▸ YOUR OBJECTIVE
With pictures omitted, restate the data word for word.

▸ DATA SECTION
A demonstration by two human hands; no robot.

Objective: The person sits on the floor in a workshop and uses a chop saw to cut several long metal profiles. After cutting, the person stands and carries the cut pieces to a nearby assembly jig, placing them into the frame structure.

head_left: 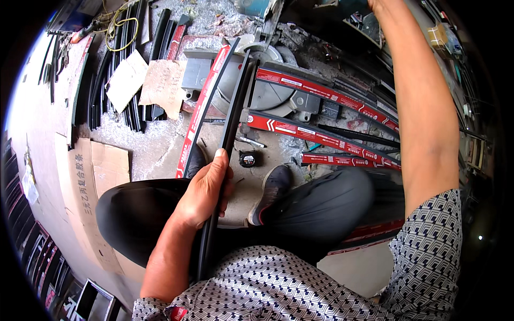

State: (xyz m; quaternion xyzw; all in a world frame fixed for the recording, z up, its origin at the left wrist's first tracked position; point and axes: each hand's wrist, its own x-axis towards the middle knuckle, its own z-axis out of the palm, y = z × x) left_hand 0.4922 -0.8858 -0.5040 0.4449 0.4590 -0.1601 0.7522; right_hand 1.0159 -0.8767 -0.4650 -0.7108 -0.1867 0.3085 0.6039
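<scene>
My left hand (206, 187) is wrapped round a long black metal profile (234, 109), thumb along its top. The near end of the profile passes by my lap, and its far end reaches the round grey base (273, 96) of a cutting machine. Beside it, on the left, leans another profile with red film (206, 101). My right arm (423, 101) stretches up to the top edge of the head view. Only a sliver of my right hand (376, 4) shows there, next to the dark upper part of the machine; its fingers are hidden.
Red-filmed profiles (300, 130) lie to the right of the base. A black tape measure (247, 158) and a marker pen (250, 141) are on the floor near my shoe (276, 187). Black profiles (126, 75), cardboard pieces (164, 85) and a yellow cord (122, 24) lie far left.
</scene>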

▸ EXERCISE RESULT
A demonstration by two human hands; no robot.

Objective: The person sits on the floor in a workshop and uses a chop saw to cut several long metal profiles. After cutting, the person stands and carries the cut pieces to a nearby assembly jig, placing them into the frame structure.

head_left: 

State: (xyz m; quaternion xyzw; all in a world frame fixed for the recording, z up, its origin at the left wrist's first tracked position; point and axes: each hand's wrist, its own x-axis towards the middle knuckle, its own z-axis out of the palm, y = z × x) left_hand 0.4922 -0.8858 -0.5040 0.4449 0.4590 -0.1601 0.7522; right_hand 1.0159 -0.8767 -0.4650 -0.7108 -0.1867 0.3085 0.6039
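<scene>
My left hand (206, 187) is wrapped round a long black metal profile (234, 109), thumb along its top. The near end of the profile passes by my lap, and its far end reaches the round grey base (273, 96) of a cutting machine. Beside it, on the left, leans another profile with red film (206, 101). My right arm (423, 101) stretches up to the top edge of the head view. Only a sliver of my right hand (376, 4) shows there, next to the dark upper part of the machine; its fingers are hidden.
Red-filmed profiles (300, 130) lie to the right of the base. A black tape measure (247, 158) and a marker pen (250, 141) are on the floor near my shoe (276, 187). Black profiles (126, 75), cardboard pieces (164, 85) and a yellow cord (122, 24) lie far left.
</scene>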

No further output is required, since the answer is complete.